Open APIs are vital for healthy communities on social platforms. With Web2 companies beginning to reject that principle, Web3 could be poised to supplant them.
They are also built on blockchain technology, which can include (crypto) financial rails that enable platforms, users and partners to synergistically profit from platform growth.
Man, dude had a good thing going until he said that bullshit.
I’m reading along… web3?? Who is still using that word? Built on the blockchain?! God damn crypto dweebs tricked me into reading 300 words before the took the mask off.
Cointelegraph.com, should have been able to piece it together. I have only myself to blame.

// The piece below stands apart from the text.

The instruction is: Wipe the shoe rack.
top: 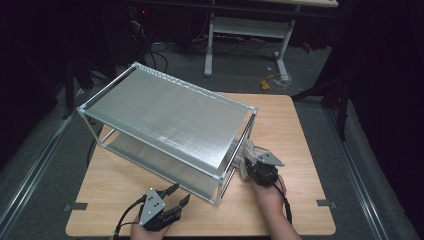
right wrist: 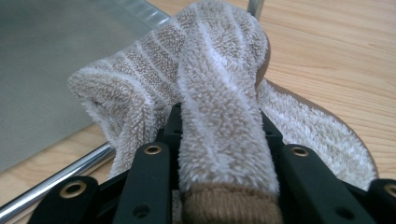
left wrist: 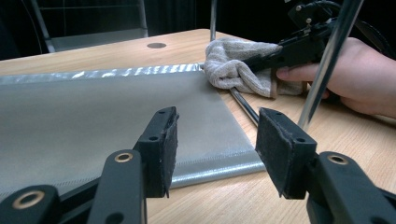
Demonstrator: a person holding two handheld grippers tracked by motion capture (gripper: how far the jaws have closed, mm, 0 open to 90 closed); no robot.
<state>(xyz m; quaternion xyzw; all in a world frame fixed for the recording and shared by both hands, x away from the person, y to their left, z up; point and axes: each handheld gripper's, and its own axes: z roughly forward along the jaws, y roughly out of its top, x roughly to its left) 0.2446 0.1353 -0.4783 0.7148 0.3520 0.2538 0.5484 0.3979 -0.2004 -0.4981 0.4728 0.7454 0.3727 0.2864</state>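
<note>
A beige and white striped towel [right wrist: 219, 84] is bunched between the jaws of my right gripper [right wrist: 219, 135], which is shut on it. In the high view the towel [top: 248, 151] lies at the right end of a two-level metal rack [top: 165, 115], by its lower shelf, with the right gripper [top: 246, 162] just behind it. The left gripper view has the towel [left wrist: 233, 65] resting on the corner of the lower shelf [left wrist: 93, 107]. My left gripper [top: 180, 194] stands open at the rack's front edge, with nothing between its pads [left wrist: 217, 140].
The rack sits slanted across the wooden table [top: 300, 150]. A chrome post [left wrist: 327, 60] and a low rail [right wrist: 60, 177] stand close to both grippers. Bare wood lies right of the rack and along the front edge. A white desk frame [top: 245, 30] stands beyond the table.
</note>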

But if we just included the blockchain think of the shareholder value we could be generating. We could be decentralizing the blockchain with crypto NFTs in the cloud or whatever.
Despite the protests, Reddit's Huffman has persisted in arguing that Reddit is "a living organism, this democratic living organism, created by its users."

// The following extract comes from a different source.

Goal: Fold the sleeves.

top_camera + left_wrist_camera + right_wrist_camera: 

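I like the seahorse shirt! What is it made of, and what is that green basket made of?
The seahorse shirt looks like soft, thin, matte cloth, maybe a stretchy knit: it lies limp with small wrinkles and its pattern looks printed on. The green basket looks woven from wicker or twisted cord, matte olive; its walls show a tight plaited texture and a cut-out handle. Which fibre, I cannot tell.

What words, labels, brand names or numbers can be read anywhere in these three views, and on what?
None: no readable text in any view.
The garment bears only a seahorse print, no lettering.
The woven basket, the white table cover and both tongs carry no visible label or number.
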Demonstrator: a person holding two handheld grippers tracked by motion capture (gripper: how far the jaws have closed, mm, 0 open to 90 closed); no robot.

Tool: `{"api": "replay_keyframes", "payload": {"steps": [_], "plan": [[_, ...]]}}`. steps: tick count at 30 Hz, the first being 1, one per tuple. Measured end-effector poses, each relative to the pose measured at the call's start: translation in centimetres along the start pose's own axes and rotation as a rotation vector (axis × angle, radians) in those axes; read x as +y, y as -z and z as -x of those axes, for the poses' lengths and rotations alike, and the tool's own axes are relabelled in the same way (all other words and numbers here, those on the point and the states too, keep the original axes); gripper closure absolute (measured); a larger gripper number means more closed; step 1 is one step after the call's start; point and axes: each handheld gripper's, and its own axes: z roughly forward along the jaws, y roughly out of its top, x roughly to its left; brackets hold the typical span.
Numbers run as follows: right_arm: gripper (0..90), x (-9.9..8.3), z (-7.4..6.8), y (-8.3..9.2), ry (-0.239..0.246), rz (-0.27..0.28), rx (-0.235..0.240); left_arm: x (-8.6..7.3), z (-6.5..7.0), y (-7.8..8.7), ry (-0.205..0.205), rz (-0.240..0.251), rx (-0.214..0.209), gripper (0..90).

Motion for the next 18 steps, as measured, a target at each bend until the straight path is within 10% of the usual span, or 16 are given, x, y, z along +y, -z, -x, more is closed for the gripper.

No way can a democratic society last under a corporatocracy which, by default, is essentially a dictatorship. And corporatocracy is exactly what Huffman is pushing.
Y’know, it’s highly hypocritical that the article mentions the reason for the API shutoff is to force users to pay for the content while redditcorp doesn’t pay for the content users generate that reddit wants those same users to pay to access.
Lol I love how they completely ignore the real Reddit placements like Lemmy and Kbin in favor of “web3” crypto bullshit 🙄
Yeah you don’t need blockchain to have an open, collaborative, community driven social media platform. In fact every blockchain + something project I’ve very seen would work just as well or better if you removed the blockchain part haha.
They had me until they started pushing their Web3 bullshit. Crypto bros co-opted the term and kept it away from "real" Web 3.0 tech like the fediverse.
Well it's more of a "reddit does not realise their mistake" kind of "high price" ^^ Hard to estimate the cost or even estimate if it was a mistake this early in. Though I'd say it def will be.
Social media platforms should be built to serve their communities, not just to produce profits for investors and executives. And however successful they may become, they should never turn their backs on the committed and enthusiastic developers that helped them at the start.
This is painful to read. Calling out the betrayal.